§ **What you are asked to do**
Please repeat the lines below, exactly and only, from the one that holds "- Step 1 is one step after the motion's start" through the one that holds "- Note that".

§ **Supplied material**
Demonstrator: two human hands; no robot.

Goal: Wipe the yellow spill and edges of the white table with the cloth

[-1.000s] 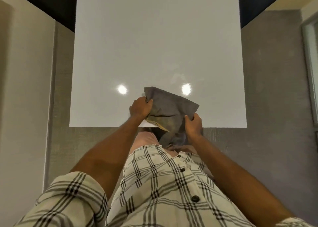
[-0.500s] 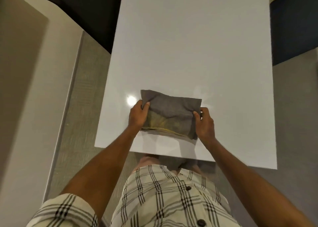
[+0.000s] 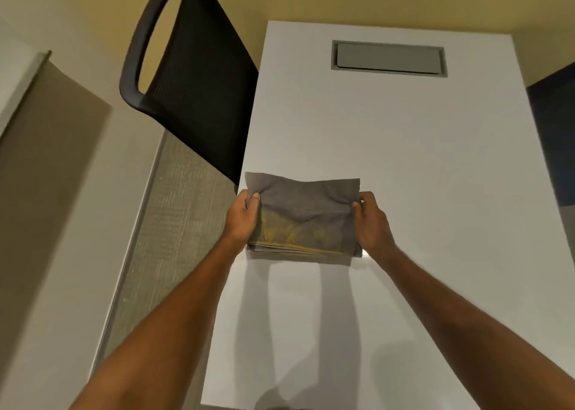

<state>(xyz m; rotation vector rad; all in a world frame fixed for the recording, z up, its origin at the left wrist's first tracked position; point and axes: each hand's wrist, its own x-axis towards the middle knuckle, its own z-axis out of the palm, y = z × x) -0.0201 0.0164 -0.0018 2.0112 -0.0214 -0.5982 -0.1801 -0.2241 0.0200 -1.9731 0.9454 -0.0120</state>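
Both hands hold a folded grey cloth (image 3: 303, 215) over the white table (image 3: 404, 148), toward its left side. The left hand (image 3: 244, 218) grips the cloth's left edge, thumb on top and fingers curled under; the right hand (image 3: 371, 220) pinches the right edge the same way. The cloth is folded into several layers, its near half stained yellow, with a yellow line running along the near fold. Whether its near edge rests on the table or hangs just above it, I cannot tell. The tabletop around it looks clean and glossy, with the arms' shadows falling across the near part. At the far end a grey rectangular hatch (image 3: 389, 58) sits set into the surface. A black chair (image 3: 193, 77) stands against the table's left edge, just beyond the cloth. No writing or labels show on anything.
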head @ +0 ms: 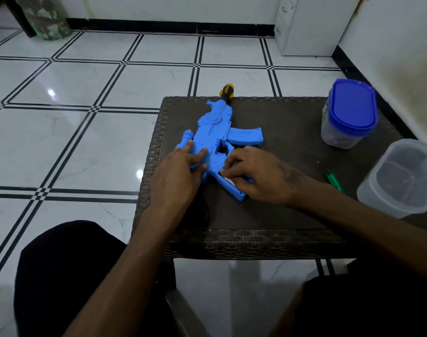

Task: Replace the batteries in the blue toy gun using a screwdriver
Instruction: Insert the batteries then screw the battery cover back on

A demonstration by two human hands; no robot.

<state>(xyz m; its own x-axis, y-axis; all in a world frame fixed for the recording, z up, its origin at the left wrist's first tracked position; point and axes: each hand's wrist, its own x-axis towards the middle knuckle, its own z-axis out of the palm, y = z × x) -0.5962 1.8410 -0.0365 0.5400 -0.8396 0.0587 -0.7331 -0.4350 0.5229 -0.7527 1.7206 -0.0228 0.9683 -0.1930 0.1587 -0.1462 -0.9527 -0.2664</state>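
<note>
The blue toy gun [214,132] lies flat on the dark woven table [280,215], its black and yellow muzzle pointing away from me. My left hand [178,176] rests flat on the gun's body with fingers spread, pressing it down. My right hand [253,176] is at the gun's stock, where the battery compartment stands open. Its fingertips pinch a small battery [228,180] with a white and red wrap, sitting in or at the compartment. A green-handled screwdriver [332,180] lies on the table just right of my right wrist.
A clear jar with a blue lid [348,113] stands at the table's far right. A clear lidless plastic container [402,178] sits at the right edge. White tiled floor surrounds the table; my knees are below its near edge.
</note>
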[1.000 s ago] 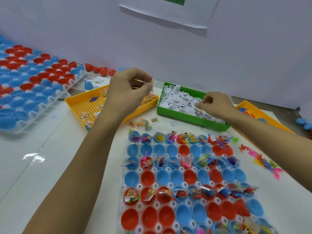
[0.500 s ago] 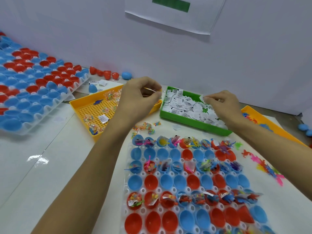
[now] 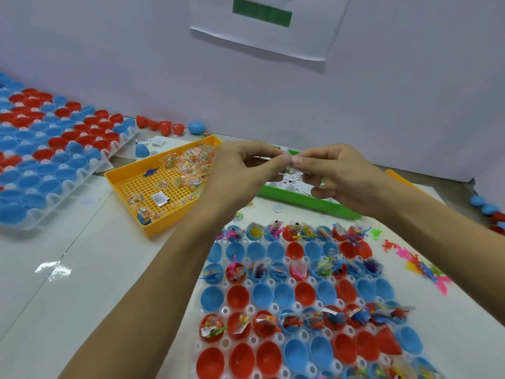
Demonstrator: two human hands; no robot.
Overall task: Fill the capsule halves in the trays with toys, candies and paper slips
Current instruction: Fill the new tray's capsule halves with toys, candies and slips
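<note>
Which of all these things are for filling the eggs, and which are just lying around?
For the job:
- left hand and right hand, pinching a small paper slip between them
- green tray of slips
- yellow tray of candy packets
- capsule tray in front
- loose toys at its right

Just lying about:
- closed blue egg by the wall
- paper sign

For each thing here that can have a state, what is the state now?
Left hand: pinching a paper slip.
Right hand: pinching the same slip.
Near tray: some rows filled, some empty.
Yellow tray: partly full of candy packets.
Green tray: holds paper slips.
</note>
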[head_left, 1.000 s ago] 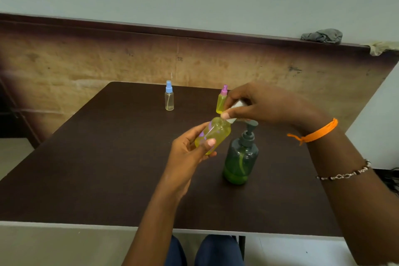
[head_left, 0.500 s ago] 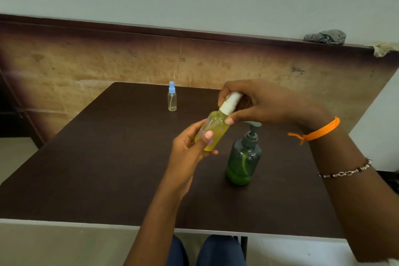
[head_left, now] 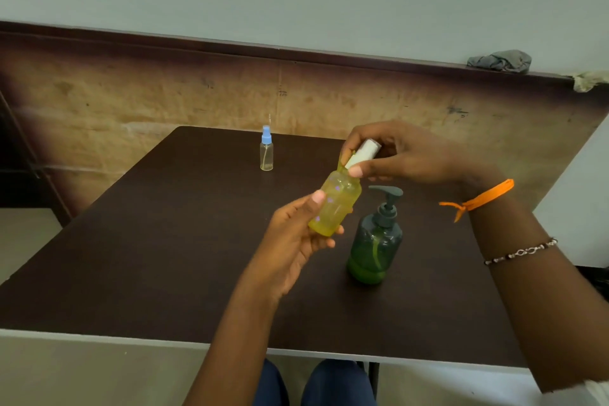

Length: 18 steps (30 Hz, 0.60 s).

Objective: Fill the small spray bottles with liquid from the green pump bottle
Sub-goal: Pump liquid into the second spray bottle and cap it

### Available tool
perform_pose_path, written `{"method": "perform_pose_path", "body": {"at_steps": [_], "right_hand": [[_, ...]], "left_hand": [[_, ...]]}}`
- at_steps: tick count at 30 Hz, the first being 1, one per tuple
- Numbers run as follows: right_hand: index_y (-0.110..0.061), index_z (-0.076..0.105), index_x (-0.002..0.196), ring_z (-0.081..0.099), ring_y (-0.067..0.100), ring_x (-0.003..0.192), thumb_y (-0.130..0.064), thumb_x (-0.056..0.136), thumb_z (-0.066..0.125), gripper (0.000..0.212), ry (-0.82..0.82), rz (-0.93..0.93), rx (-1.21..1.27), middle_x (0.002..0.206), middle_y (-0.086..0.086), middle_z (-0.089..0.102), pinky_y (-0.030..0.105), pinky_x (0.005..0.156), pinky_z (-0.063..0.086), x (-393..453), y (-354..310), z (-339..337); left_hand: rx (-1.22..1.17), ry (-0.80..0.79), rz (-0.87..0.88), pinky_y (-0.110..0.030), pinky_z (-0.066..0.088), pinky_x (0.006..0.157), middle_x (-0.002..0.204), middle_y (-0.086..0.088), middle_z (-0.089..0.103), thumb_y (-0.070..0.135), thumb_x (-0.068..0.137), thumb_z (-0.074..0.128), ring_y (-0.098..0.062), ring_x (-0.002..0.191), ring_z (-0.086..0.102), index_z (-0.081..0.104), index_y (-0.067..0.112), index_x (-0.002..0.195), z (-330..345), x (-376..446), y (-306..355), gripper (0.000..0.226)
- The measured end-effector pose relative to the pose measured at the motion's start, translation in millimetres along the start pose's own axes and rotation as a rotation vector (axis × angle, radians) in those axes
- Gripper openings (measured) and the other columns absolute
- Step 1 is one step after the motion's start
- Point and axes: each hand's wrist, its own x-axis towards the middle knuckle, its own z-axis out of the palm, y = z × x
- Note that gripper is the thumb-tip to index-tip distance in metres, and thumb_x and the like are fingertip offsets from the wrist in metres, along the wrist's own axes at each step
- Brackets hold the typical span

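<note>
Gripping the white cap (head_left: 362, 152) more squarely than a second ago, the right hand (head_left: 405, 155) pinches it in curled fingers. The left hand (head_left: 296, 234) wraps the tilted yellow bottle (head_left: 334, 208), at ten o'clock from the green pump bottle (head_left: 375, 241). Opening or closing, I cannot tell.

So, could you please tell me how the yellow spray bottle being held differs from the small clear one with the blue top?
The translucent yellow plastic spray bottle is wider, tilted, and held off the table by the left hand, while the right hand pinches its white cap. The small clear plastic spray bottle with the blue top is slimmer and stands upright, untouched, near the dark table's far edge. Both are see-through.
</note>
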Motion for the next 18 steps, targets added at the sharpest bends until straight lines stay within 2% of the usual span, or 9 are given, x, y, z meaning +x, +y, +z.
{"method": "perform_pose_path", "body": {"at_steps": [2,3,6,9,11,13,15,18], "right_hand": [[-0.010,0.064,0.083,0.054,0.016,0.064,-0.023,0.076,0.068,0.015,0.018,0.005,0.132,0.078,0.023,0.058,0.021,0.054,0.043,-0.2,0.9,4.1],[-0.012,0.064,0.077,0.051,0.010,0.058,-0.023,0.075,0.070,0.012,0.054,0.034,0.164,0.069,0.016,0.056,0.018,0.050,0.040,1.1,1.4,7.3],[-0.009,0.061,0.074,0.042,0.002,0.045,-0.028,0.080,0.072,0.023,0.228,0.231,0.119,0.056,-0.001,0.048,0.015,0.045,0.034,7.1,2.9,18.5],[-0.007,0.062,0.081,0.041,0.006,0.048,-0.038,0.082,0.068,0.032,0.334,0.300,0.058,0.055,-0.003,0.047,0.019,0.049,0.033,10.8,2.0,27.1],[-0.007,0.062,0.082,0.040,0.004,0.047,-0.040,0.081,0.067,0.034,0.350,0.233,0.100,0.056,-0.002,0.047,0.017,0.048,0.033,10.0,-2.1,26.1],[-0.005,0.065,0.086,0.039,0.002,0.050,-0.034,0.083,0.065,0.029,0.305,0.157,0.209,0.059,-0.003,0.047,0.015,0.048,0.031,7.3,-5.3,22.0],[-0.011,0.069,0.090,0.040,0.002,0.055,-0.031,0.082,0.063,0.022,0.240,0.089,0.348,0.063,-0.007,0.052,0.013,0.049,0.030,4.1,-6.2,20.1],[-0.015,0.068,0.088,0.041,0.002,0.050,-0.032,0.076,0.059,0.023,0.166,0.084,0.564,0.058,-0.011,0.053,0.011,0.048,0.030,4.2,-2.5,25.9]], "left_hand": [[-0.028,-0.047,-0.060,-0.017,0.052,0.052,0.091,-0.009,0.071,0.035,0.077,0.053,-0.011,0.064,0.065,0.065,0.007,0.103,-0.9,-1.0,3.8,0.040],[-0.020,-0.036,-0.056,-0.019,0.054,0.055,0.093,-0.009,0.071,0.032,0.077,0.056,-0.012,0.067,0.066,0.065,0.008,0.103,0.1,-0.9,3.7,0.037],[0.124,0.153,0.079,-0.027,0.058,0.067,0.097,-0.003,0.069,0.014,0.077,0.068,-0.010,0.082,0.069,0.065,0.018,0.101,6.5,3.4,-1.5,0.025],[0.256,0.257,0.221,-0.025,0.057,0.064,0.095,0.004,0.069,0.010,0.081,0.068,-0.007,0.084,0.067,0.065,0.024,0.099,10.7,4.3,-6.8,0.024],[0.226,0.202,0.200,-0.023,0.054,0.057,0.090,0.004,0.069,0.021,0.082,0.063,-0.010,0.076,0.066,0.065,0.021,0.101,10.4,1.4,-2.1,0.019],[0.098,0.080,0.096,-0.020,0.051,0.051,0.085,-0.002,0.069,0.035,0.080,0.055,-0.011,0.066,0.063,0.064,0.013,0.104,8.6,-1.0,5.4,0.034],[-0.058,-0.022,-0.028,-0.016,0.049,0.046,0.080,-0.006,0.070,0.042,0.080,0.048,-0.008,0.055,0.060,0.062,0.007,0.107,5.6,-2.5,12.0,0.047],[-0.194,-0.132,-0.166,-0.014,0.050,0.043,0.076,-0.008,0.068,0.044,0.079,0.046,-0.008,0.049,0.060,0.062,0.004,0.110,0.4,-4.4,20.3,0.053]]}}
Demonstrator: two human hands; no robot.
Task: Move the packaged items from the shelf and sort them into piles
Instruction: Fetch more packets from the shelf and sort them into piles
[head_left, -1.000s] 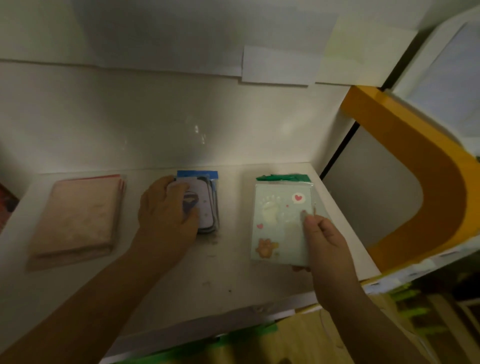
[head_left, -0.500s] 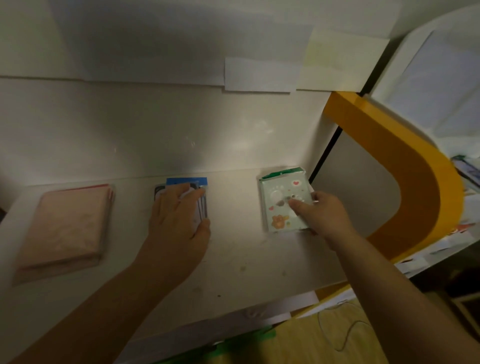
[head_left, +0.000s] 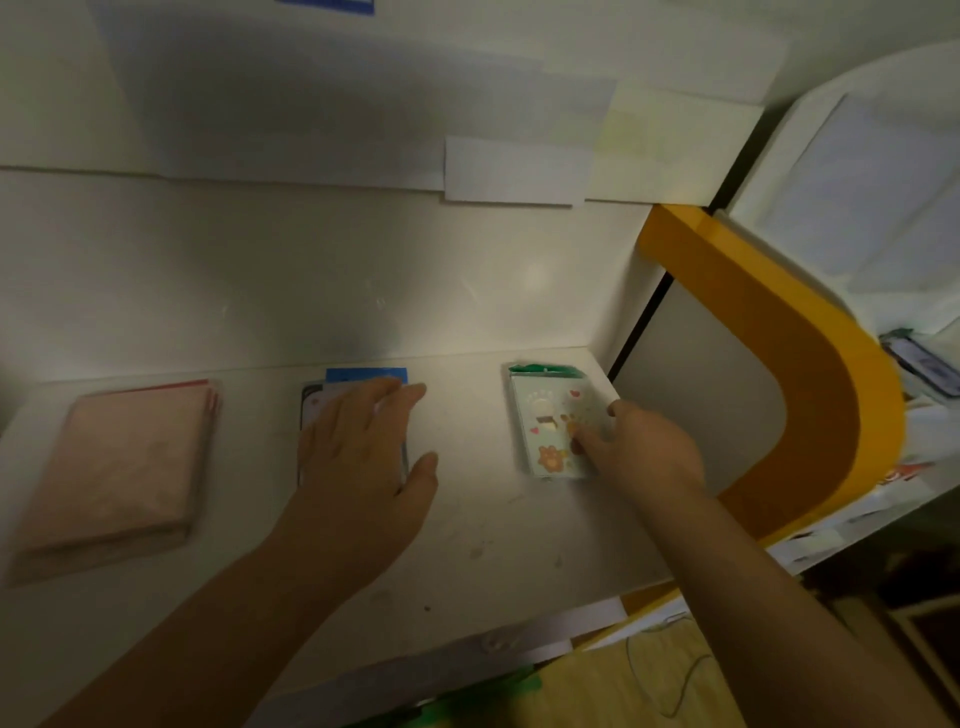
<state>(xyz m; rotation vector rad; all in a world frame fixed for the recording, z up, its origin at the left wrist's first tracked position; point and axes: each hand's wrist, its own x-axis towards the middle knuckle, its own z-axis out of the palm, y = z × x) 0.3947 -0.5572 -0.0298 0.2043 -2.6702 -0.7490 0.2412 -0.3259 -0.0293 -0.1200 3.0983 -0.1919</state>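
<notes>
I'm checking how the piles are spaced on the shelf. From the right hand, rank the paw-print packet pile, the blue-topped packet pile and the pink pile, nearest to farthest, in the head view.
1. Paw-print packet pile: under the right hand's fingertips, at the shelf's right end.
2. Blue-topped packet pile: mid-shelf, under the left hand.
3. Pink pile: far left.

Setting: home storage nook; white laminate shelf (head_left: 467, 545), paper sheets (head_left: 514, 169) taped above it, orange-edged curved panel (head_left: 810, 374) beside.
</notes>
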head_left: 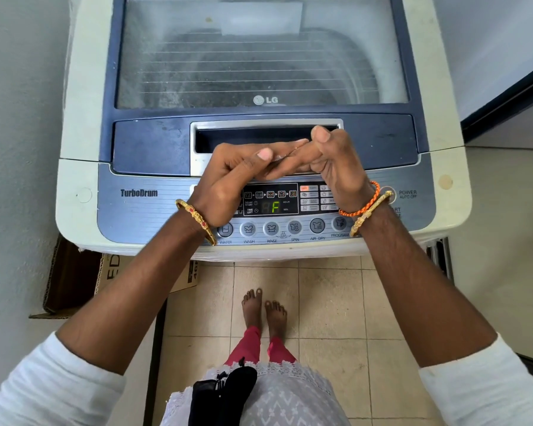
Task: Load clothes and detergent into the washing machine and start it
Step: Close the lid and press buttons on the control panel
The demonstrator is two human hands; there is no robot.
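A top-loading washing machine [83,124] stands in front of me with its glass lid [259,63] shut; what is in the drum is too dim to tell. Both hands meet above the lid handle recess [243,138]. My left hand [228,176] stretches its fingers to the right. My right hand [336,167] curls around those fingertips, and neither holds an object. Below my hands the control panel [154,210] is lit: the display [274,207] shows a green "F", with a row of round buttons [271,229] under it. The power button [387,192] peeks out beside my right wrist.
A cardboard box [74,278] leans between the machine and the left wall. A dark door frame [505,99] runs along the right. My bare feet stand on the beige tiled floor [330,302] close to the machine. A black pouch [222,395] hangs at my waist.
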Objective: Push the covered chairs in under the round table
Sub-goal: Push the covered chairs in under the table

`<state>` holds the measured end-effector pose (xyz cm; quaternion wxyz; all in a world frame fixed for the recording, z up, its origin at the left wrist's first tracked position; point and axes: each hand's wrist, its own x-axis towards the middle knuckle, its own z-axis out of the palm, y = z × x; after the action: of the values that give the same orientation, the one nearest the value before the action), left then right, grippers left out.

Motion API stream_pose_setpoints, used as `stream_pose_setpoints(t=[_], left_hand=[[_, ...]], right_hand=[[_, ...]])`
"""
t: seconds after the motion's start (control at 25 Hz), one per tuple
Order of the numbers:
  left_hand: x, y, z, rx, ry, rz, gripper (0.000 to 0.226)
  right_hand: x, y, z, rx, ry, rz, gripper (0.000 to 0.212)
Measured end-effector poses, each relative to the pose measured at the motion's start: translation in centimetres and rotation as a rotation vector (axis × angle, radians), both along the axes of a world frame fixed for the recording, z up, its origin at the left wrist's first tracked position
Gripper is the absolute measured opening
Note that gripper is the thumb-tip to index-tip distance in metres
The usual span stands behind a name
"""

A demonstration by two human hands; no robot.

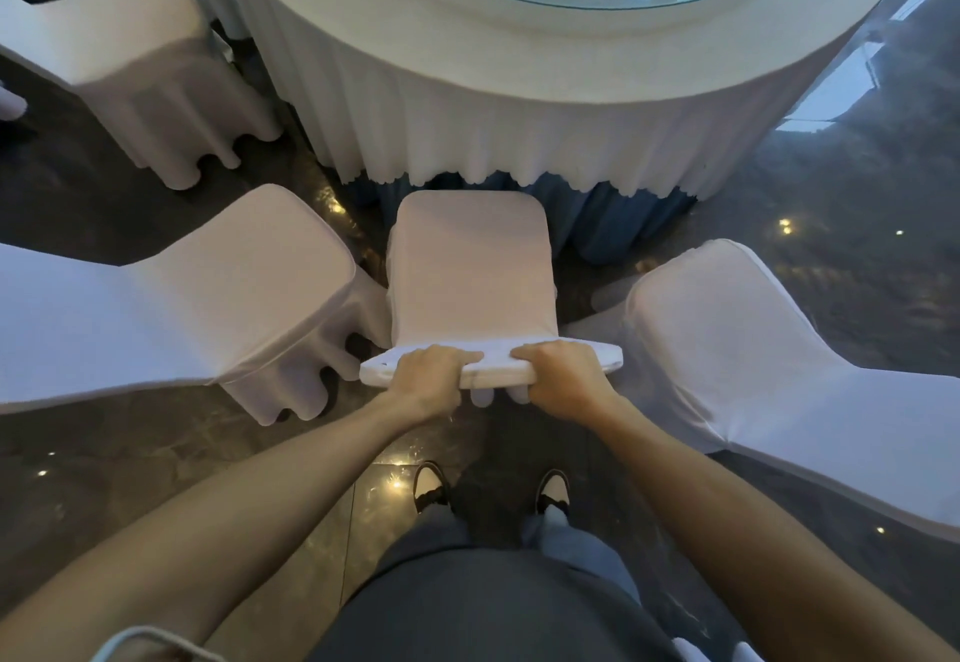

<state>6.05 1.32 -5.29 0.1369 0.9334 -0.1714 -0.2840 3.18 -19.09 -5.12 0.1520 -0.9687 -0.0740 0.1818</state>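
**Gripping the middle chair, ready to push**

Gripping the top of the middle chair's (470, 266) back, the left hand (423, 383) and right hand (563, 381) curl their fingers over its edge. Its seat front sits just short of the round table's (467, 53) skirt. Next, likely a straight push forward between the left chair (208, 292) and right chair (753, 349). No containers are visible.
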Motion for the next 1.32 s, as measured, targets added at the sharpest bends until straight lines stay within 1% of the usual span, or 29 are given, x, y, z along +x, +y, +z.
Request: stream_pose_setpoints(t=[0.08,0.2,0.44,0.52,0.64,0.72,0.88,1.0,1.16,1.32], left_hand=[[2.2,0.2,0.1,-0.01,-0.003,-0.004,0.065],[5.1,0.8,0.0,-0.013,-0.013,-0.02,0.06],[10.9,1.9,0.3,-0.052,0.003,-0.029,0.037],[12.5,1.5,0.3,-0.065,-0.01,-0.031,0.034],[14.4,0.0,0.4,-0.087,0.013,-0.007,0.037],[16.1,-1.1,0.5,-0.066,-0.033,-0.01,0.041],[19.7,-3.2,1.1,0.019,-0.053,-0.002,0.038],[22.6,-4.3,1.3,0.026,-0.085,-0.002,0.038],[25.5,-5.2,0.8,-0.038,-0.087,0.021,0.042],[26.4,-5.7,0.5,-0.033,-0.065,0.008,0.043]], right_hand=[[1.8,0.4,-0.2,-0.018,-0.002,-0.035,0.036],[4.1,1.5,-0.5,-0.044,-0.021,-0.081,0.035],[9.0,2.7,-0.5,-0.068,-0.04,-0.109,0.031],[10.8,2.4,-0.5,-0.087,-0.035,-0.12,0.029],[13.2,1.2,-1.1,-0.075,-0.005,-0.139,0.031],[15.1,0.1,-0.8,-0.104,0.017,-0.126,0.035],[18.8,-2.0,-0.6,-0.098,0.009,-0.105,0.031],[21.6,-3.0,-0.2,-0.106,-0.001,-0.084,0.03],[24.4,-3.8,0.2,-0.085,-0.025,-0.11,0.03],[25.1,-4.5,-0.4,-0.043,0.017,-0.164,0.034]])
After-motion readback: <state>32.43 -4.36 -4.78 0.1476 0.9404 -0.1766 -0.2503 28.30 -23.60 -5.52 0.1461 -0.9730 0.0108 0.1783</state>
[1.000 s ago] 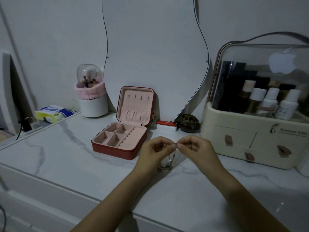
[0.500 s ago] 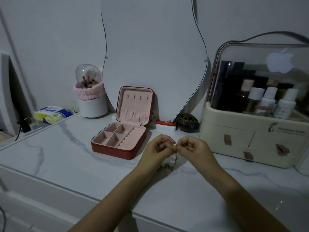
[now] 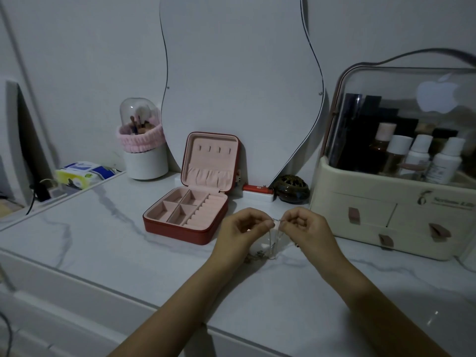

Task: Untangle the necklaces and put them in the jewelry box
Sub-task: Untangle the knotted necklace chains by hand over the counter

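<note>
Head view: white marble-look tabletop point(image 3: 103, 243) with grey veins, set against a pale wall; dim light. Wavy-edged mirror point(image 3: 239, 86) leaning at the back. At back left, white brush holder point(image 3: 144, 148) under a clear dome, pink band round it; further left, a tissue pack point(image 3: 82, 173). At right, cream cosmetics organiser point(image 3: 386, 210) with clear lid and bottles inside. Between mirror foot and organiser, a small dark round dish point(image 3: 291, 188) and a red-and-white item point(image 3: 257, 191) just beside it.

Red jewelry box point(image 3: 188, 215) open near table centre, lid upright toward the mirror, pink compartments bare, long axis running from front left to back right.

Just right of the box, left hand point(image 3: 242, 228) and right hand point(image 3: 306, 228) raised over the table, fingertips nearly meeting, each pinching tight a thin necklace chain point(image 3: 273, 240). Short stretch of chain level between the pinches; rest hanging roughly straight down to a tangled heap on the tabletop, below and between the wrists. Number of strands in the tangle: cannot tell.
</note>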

§ **Written solution**
- Step 1 is one step after the motion's start
- Point and axes: each hand's wrist, its own x-axis towards the middle knuckle, its own z-axis out of the palm, y = z × x
- Note that gripper is the thumb-tip to index-tip distance in metres, and thumb_x and the like are fingertip offsets from the wrist in metres, along the wrist's own axes at each step

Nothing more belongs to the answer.